Segment Start: RECORDED DATA

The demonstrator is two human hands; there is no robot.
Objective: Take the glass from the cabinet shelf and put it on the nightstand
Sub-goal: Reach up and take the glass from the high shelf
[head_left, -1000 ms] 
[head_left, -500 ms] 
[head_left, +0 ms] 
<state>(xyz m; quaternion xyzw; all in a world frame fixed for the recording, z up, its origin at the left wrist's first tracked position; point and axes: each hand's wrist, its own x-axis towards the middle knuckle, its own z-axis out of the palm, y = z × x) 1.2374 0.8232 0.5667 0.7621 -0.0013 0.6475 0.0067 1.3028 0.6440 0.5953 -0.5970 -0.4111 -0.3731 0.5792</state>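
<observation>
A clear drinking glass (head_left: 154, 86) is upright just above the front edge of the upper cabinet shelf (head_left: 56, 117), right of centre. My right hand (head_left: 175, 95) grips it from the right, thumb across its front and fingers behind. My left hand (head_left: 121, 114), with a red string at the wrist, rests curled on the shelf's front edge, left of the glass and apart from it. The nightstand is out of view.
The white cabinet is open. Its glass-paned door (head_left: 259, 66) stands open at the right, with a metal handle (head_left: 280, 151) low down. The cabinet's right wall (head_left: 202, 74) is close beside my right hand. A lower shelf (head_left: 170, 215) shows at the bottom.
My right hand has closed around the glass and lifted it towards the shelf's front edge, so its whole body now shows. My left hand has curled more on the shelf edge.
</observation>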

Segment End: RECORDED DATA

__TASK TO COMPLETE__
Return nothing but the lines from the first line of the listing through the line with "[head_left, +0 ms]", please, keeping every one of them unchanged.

__WRITTEN RESPONSE__
The demonstrator is two human hands; there is no robot.
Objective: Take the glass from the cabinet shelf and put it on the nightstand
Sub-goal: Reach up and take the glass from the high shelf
[head_left, -1000 ms] 
[head_left, -500 ms] 
[head_left, +0 ms] 

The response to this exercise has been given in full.